The Modi years, however, have witnessed a turnaround in the situation. Since 2014, India has sought to engage with West Asian countries. The reasons, as Raja Mohan explained in the interview, for doing so are quite clear: Delhi wants to draw huge amounts of capital from Gulf nations, curtail religious extremism by supporting moderate countries in the region while encouraging social reforms, and participate in the security politics of the area.

And in order to do all this, India has realised that Egypt is a key player. The country has remained fairly moderate over the years, shares strong ties with the UAE and Saudi Arabia (both nations have made heavy investments in Egypt), and is located at a crucial geo-strategic location — 12 per cent of global trade passes through the Suez Canal. Therefore, the bilateral relations between Delhi and Cairo have once again taken centre stage.

Meanwhile, Cairo wants India’s help to tackle its battered economy. The outbreak of the COVID-19 pandemic coupled with the implications of the Russia and Ukraine war has worsened its financial woes. Inflation in the country is at a five-year high of over 30 per cent and it has approached the International Monetary Fund (IMF) for the fourth time in six years for a bailout.

According to a report by The Indian Express, Egypt has “sought investments in infrastructure — Metro projects in Cairo and Alexandria, a Suez Canal economic zone, a second channel of the Suez Canal, and a new administrative capital in a Cairo suburb. More than 50 Indian companies have invested more than $3.15 billion in Egypt” from Delhi.

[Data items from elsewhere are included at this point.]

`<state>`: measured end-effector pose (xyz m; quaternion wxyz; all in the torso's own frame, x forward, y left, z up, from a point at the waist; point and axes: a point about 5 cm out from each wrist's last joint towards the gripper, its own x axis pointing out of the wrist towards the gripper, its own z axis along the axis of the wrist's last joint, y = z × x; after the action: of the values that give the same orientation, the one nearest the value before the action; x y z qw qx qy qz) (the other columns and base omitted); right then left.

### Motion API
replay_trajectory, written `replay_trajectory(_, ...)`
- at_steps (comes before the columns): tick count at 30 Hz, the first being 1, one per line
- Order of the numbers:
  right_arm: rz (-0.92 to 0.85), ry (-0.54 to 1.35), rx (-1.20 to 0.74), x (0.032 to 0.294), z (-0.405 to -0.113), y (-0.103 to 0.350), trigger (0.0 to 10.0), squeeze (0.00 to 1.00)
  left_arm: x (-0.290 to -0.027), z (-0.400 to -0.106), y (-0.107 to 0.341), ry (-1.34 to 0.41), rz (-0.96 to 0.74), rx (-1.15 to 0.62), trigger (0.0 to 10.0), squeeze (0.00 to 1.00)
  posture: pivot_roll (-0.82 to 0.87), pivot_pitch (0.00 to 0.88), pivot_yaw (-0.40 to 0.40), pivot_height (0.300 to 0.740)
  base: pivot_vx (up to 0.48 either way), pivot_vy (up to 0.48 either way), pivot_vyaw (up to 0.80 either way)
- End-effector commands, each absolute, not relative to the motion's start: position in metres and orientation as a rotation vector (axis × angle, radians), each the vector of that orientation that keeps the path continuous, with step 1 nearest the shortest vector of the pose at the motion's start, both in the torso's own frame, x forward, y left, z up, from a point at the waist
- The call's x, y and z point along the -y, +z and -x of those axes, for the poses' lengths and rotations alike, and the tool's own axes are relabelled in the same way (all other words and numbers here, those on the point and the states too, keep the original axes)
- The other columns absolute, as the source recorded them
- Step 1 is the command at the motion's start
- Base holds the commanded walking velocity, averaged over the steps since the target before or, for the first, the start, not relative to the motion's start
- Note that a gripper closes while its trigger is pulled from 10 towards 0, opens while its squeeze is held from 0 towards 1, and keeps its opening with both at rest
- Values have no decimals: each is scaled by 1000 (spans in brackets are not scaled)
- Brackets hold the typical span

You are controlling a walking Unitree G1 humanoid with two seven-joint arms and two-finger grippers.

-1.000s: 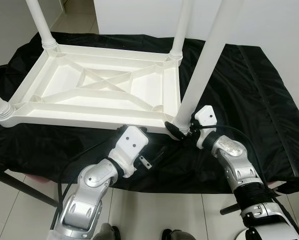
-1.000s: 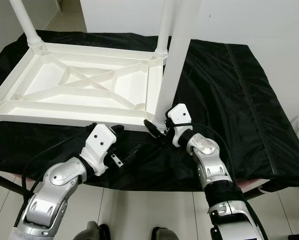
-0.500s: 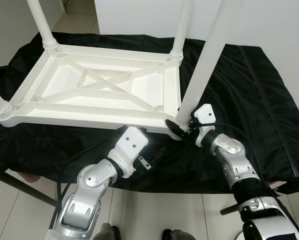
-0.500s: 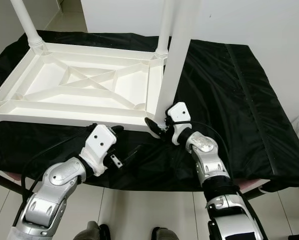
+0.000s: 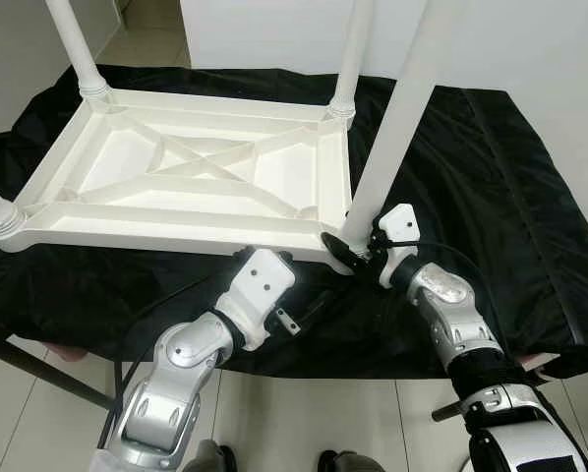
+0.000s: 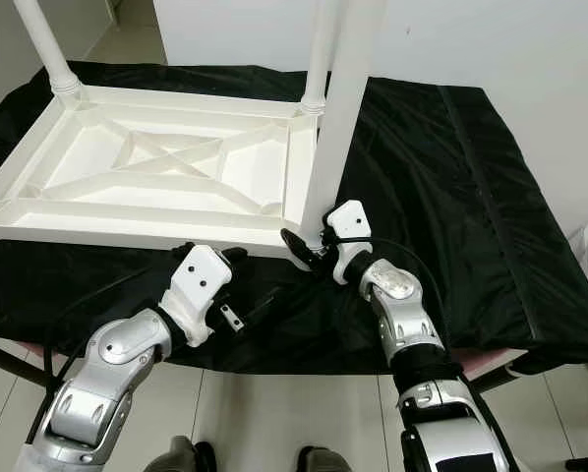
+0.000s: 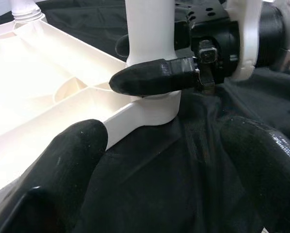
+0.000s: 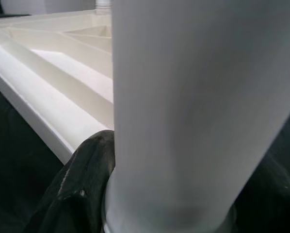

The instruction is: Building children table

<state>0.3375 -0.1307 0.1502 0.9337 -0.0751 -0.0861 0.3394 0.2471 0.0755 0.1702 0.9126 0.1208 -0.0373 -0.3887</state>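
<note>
— What did we see from the left eye?
— We saw the white children's table point(image 5: 196, 187) lying upside down on a bench draped in black cloth point(image 5: 491, 197). Legs rose from its corners. At the table's near right corner, our right gripper point(image 5: 351, 258) was clenched around the base of the near leg point(image 5: 397, 118), one black finger on each side of it. Our left gripper point(image 5: 296, 317) hovered over the cloth just in front of the table's near edge.

— And from the right eye?
— The same scene: the near leg stood upright in its corner socket, with the right gripper touching it just above the table frame.

— The left wrist?
— We looked between our two black fingers point(image 7: 62, 170), which were spread apart and grasping nothing. Beyond them lay the table's corner, where one finger of the right gripper pressed against the leg just above the socket.

— The right wrist?
— The leg point(image 8: 198, 111) stood very close, with a black finger point(image 8: 84, 184) curved against its base and the ribbed underside of the table behind it.
</note>
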Motion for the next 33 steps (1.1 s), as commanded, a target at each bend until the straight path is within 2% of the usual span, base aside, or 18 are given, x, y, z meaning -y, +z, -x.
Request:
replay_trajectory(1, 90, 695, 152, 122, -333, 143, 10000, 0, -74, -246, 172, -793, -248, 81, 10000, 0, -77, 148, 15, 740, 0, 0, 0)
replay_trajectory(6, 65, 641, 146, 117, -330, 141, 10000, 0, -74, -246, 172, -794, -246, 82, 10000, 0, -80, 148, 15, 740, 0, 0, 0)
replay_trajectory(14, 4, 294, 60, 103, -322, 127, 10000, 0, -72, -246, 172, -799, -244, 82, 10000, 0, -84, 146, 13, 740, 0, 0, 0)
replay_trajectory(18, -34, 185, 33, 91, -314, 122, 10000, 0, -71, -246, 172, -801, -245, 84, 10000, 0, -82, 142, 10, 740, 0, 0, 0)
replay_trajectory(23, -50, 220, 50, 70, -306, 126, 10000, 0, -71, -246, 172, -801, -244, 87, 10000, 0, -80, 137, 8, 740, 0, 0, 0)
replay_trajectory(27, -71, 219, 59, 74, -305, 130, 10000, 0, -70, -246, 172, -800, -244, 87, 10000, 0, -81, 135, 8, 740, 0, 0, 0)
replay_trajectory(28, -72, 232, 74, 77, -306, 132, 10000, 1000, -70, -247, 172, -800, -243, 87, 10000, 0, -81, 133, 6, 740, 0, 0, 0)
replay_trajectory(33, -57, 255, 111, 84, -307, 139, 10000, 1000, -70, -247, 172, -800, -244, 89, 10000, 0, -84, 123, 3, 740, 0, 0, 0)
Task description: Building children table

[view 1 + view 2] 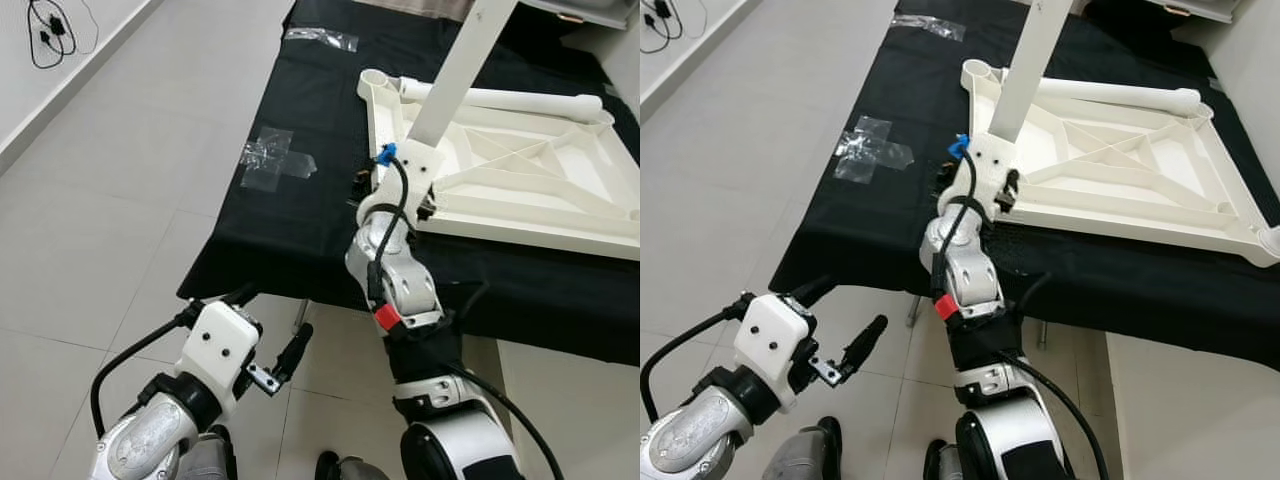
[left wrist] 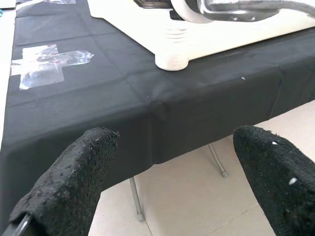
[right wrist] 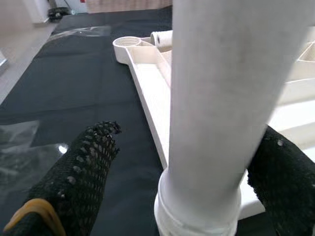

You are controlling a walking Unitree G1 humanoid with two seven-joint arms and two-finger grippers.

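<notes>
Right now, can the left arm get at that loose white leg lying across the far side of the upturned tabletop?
Probably not. The left gripper hangs open below the near table edge, and the loose leg lies at the far side, beyond the right gripper and its upright leg.

Mostly matt plastic and dull black cloth in front of me.

The upturned tabletop and the standing leg look like smooth cream-white plastic with a soft, low sheen; a second leg lying on it has the same finish. Under them I see a matt black cloth, faintly creased, with crinkled glossy clear tape stuck to it. The fingers of my left gripper look rough, pebbled black rubber. The floor is pale, smooth tile with a slight shine.
</notes>
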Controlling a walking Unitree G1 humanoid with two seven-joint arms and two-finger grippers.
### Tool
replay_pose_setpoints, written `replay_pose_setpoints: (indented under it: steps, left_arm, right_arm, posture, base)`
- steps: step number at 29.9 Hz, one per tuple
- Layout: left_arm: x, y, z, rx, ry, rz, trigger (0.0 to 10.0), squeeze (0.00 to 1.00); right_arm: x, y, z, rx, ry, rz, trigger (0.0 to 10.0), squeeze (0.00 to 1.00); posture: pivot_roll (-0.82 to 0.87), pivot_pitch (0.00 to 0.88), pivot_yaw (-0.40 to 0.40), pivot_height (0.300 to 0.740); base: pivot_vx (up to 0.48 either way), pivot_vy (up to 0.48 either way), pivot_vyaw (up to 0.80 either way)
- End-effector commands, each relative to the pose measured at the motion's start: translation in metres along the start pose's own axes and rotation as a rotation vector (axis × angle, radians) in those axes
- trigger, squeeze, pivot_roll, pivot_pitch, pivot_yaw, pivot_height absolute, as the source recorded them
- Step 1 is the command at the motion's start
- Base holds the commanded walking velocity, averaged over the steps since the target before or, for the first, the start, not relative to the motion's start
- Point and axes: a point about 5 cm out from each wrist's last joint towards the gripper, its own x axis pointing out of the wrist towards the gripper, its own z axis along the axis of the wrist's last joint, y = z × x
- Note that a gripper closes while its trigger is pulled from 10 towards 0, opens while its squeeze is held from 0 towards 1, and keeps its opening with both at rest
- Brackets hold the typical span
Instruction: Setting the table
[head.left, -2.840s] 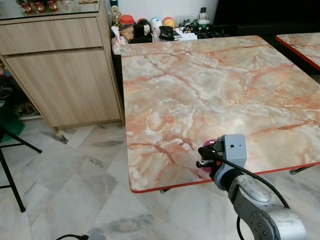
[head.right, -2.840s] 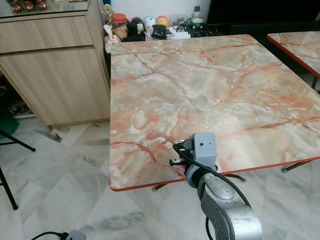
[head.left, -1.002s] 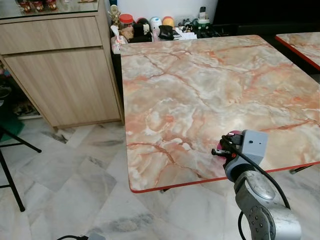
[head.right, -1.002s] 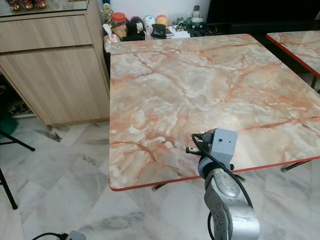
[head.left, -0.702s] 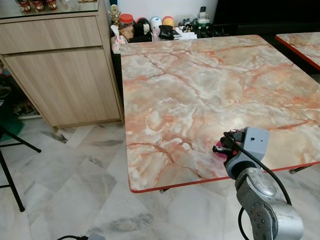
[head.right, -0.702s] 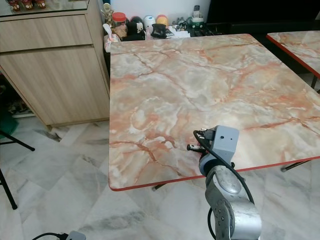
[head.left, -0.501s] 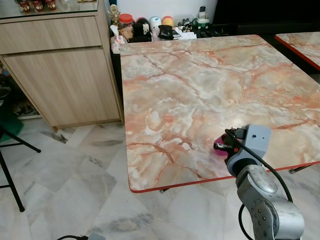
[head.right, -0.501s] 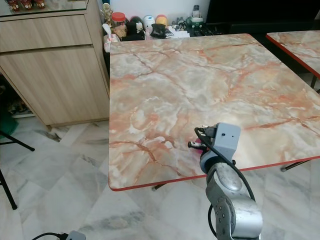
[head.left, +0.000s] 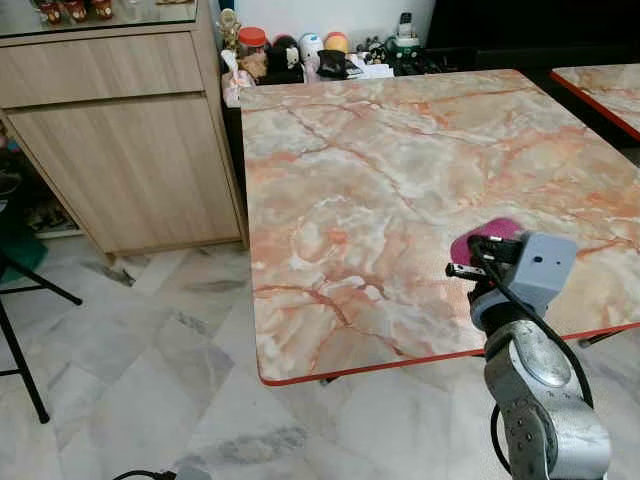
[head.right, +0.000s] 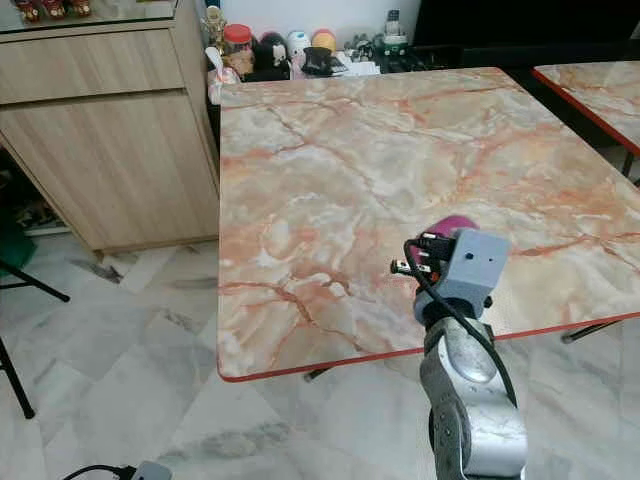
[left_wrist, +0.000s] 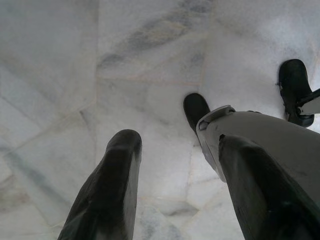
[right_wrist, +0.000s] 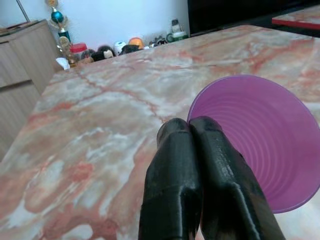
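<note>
Since 0.5 s ago, right gripper (right_wrist: 192, 132) has risen, lifting the purple cup (right_wrist: 260, 140) above the marble table (head.left: 380, 170). Its fingers clamp the near rim, and the cup's mouth tilts back toward the wrist. Left gripper (left_wrist: 175, 160), nothing between its parted fingers, hangs over the floor.

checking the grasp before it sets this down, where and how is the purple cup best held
By its rim, as the right gripper does now: one finger inside the purple cup, one outside, pinching the thin wall. The open mouth faces the wrist camera, so coming in along that opening suits it; the ridged, flaring wall looks too wide and probably too soft to squeeze across.

A purple cup (right_wrist: 255, 145) over the orange-veined marble-pattern, red-edged table (head.left: 380, 170).
</note>
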Motion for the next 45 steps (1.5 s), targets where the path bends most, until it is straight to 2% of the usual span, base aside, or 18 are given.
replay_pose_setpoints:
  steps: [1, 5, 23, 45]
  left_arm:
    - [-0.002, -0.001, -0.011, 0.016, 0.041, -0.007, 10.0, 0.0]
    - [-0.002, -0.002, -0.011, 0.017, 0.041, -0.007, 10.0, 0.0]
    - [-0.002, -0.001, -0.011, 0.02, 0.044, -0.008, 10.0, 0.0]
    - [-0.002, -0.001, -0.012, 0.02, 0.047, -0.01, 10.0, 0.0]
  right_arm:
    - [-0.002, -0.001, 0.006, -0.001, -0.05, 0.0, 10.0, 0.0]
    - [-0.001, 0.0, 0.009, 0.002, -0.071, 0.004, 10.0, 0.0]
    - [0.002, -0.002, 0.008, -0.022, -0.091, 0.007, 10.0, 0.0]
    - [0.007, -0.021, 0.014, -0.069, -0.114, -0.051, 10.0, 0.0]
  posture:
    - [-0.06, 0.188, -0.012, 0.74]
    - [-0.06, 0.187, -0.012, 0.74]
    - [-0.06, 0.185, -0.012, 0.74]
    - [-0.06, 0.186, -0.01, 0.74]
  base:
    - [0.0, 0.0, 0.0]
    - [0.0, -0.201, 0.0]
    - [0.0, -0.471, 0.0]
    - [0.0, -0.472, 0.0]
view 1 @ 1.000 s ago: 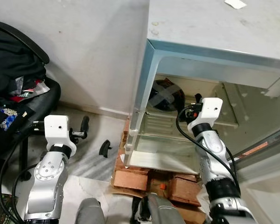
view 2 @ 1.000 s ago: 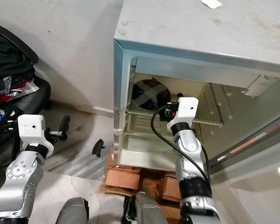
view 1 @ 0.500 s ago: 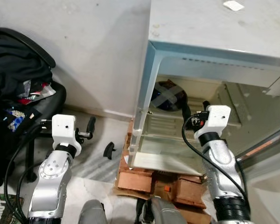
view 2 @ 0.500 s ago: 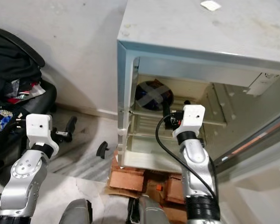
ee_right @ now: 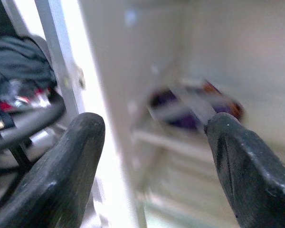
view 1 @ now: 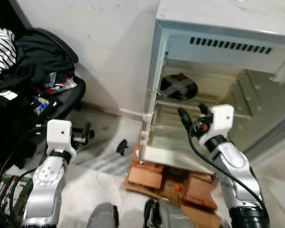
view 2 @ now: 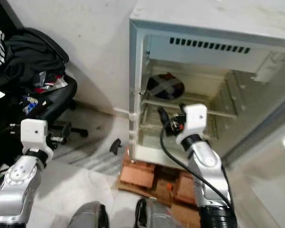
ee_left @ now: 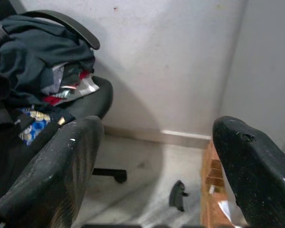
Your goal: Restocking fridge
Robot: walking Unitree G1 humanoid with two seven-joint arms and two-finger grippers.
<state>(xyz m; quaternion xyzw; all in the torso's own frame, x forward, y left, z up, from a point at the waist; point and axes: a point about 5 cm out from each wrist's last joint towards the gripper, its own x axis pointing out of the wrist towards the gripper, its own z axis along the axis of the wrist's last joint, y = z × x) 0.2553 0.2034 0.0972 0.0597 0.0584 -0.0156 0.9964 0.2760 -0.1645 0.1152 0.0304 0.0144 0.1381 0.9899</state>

When el-Sisi arrived in India earlier this year, the two countries announced that they had decided to elevate their bilateral relationship to a “strategic partnership”. The strategic partnership is supposed to comprise four key elements, including scientific and academic collaboration; cultural and people-to-people contacts. As Modi lands in Cairo on Saturday, it’s expected the two leaders will work further towards deepening the ties between the two countries.